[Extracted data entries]
+---+
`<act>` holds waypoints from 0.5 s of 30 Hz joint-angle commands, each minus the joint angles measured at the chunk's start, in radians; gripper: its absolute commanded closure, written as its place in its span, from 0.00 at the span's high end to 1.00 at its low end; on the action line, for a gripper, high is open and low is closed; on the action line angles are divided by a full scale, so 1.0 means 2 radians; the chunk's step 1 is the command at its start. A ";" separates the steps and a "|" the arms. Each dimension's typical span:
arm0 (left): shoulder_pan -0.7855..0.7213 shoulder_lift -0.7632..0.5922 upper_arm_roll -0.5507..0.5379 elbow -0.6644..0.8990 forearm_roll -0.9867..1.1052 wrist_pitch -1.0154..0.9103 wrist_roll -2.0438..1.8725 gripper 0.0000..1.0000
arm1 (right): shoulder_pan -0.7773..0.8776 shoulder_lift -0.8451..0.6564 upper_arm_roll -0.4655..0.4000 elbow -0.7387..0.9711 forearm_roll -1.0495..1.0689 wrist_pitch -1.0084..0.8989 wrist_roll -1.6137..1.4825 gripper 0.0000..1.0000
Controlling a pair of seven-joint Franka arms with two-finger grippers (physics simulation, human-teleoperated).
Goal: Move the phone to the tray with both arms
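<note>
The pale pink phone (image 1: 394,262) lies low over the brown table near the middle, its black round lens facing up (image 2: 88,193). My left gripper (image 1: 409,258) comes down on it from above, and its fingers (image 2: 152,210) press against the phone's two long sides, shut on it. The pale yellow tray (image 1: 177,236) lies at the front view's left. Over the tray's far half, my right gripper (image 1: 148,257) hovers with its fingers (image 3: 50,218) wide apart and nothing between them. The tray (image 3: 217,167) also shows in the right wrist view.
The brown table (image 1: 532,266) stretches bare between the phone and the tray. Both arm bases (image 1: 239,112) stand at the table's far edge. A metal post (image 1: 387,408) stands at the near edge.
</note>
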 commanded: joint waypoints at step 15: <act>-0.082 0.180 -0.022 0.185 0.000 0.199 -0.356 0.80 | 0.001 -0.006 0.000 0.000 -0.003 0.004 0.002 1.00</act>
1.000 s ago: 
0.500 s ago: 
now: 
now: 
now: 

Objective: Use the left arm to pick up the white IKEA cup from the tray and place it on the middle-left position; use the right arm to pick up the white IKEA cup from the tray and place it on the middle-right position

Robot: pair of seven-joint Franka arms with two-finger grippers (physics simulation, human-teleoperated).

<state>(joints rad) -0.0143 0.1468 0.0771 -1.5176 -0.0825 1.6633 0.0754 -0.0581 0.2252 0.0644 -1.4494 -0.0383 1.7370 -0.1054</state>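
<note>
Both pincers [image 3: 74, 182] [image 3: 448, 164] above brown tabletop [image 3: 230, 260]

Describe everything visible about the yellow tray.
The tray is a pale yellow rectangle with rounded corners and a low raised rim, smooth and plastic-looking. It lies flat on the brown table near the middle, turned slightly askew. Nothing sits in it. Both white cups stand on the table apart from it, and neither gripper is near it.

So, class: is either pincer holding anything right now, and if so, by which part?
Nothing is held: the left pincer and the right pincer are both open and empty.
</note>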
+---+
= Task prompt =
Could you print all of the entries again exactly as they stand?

= The completed task =
`<act>` holds waypoints from 0.5 s of 30 Hz joint-angle commands, each minus the joint angles measured at the chunk's start, in radians; gripper: its absolute commanded closure, written as its place in its span, from 0.00 at the span's high end to 1.00 at its low end; on the action line, for a gripper, high is open and low is closed; on the action line angles are divided by a full scale, so 1.0 means 2 radians; the chunk's step 1 is the command at its start. A ";" separates the steps and a "|" the arms. Each dimension's typical span:
arm0 (left): shoulder_pan -0.7855..0.7213 shoulder_lift -0.7632..0.5922 upper_arm_roll -0.5507..0.5379 elbow -0.6644..0.8990 forearm_roll -0.9867..1.1052 wrist_pitch -1.0154..0.9103 wrist_roll -2.0438..1.8725 gripper 0.0000..1.0000
arm1 (right): shoulder_pan -0.7773..0.8776 shoulder_lift -0.8451..0.6564 upper_arm_roll -0.4655..0.4000 elbow -0.7387..0.9711 forearm_roll -1.0495..1.0689 wrist_pitch -1.0084..0.8989 wrist_roll -1.6137..1.4825 gripper 0.0000..1.0000
Controlling a pair of seven-joint Franka arms with two-finger grippers (physics simulation, human-teleoperated).
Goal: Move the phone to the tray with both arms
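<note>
The pale pink phone (image 1: 394,262) lies low over the brown table near the middle, its black round lens facing up (image 2: 88,193). My left gripper (image 1: 409,258) comes down on it from above, and its fingers (image 2: 152,210) press against the phone's two long sides, shut on it. The pale yellow tray (image 1: 177,236) lies at the front view's left. Over the tray's far half, my right gripper (image 1: 148,257) hovers with its fingers (image 3: 50,218) wide apart and nothing between them. The tray (image 3: 217,167) also shows in the right wrist view.
The brown table (image 1: 532,266) stretches bare between the phone and the tray. Both arm bases (image 1: 239,112) stand at the table's far edge. A metal post (image 1: 387,408) stands at the near edge.
</note>
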 commanded: joint waypoints at step 15: <act>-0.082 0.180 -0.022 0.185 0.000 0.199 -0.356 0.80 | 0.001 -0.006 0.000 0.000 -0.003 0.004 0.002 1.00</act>
1.000 s ago: 
0.500 s ago: 
now: 
now: 
now: 

Objective: Use the left arm to pick up the white IKEA cup from the tray and place it on the middle-left position; use the right arm to pick up the white IKEA cup from the tray and place it on the middle-right position

Robot: pair of seven-joint Franka arms with two-finger grippers (physics simulation, human-teleoperated).

<state>(joints rad) -0.0143 0.1468 0.0771 -1.5176 -0.0825 1.6633 0.0754 -0.0581 0.2252 0.0644 -1.4494 -0.0383 1.7370 -0.1054</state>
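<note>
Both pincers [image 3: 74, 182] [image 3: 448, 164] above brown tabletop [image 3: 230, 260]

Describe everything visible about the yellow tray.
The tray is a pale yellow rectangle with rounded corners and a low raised rim, smooth and plastic-looking. It lies flat on the brown table near the middle, turned slightly askew. Nothing sits in it. Both white cups stand on the table apart from it, and neither gripper is near it.

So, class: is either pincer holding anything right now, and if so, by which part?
Nothing is held: the left pincer and the right pincer are both open and empty.
</note>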

Nothing else is part of this answer.